Fot. materiały organizatorów - grafika artykułu
Fot. materiały organizatorów

Związek sportu z literaturą zazwyczaj polega na tym, że to sport trafia na karty literackich dzieł. W przypadku quidditch zdarzyło się odwrotnie. Fikcyjna gra sportowa została wymyślona i opisana przez J. K. Rowling w cyklu powieści o Harrym Potterze. Gra trafiła później do filmu, a teraz do rzeczywistości. Staje się coraz bardziej popularna.
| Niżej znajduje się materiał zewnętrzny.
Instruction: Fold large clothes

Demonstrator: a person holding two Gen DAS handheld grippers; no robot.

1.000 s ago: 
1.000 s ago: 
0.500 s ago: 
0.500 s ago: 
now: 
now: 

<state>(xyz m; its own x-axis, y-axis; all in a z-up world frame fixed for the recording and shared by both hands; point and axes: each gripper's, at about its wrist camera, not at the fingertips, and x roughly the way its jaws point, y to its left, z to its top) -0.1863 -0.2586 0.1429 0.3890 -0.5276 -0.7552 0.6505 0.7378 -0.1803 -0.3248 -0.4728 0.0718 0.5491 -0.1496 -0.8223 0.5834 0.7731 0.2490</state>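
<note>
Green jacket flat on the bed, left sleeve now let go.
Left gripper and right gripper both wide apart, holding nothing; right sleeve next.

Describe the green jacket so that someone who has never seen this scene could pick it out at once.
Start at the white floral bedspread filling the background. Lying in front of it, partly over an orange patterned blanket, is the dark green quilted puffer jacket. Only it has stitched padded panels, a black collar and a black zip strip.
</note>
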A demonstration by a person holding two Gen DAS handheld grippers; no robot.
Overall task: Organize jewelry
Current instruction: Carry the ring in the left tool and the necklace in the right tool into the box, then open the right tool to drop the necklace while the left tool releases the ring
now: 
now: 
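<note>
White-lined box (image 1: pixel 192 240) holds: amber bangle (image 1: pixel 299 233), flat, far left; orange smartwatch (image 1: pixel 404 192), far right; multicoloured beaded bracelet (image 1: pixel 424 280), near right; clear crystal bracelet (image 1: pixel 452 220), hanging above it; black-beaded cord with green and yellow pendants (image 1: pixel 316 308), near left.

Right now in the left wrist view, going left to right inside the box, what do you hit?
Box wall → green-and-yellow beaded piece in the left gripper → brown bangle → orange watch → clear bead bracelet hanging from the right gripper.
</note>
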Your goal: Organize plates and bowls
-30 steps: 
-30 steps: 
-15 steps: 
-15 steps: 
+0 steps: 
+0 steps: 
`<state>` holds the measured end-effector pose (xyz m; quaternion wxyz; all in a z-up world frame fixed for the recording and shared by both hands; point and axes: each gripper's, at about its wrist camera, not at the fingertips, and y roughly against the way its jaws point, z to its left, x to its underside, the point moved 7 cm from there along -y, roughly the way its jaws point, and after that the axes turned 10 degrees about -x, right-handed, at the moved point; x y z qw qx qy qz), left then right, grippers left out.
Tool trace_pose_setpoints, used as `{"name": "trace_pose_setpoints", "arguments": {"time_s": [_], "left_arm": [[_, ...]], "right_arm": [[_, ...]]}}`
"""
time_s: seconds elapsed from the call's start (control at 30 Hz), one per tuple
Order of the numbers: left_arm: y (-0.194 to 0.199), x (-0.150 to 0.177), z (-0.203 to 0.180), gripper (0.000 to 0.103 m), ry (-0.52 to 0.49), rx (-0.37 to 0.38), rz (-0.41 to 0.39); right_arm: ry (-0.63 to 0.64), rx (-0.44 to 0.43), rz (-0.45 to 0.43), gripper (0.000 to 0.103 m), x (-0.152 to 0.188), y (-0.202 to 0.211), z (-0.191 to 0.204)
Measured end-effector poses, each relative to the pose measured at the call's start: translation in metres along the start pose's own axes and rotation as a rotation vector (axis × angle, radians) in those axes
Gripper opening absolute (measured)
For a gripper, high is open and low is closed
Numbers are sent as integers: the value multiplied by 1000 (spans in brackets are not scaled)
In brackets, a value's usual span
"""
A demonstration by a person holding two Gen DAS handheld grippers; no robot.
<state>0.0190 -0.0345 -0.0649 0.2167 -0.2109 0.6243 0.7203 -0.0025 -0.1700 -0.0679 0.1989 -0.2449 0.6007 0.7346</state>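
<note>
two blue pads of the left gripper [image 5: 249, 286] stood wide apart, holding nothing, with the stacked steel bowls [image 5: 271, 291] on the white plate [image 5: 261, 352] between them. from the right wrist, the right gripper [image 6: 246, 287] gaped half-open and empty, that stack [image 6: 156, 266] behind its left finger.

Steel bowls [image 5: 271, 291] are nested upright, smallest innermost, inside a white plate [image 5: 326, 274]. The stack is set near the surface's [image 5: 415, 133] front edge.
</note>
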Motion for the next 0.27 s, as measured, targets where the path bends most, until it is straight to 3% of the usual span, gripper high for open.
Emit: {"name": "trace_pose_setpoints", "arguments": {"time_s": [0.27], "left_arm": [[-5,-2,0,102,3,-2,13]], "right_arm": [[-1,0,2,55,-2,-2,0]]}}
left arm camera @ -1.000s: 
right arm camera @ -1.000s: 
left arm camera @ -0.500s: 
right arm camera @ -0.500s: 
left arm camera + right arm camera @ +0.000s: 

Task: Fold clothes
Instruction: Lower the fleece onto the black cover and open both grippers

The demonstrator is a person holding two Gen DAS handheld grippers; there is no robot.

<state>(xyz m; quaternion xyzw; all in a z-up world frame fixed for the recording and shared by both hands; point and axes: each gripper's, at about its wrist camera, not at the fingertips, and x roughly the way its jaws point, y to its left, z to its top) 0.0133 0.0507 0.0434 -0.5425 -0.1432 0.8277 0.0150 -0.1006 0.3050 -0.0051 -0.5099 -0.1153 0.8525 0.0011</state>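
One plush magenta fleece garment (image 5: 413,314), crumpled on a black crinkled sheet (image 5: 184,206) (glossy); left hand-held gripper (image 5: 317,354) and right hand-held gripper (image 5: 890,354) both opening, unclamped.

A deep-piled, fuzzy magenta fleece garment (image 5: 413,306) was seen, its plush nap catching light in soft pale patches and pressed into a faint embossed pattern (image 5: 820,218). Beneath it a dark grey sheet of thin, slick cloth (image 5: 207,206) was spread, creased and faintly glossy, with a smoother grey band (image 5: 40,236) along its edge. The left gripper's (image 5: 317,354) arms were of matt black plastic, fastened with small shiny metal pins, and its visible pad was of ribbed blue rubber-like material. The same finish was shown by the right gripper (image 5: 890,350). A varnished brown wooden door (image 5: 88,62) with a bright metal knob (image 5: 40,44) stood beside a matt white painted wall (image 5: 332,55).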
Na świecie powstają już drużyny, także w naszym kraju i wreszcie przyszedł czas na Poznań. Grupa pasjonatów założyła Poznań Quidditch Team i organizuje treningi nad Maltą.

Najbliższe spotkanie odbędzie się w niedzielę 9 kwietnia przy kładce idącej od galerii Malta. Przybyć mogą zarówno osoby, które miały już okazję sprawdzić się w tym sporcie jak i tych, dla których być może jest to pierwsza taka okazja. Jedyne, co należy ze sobą zabrać to strój sportowy oraz butelka wody. Trening jest oczywiście bezpłatny.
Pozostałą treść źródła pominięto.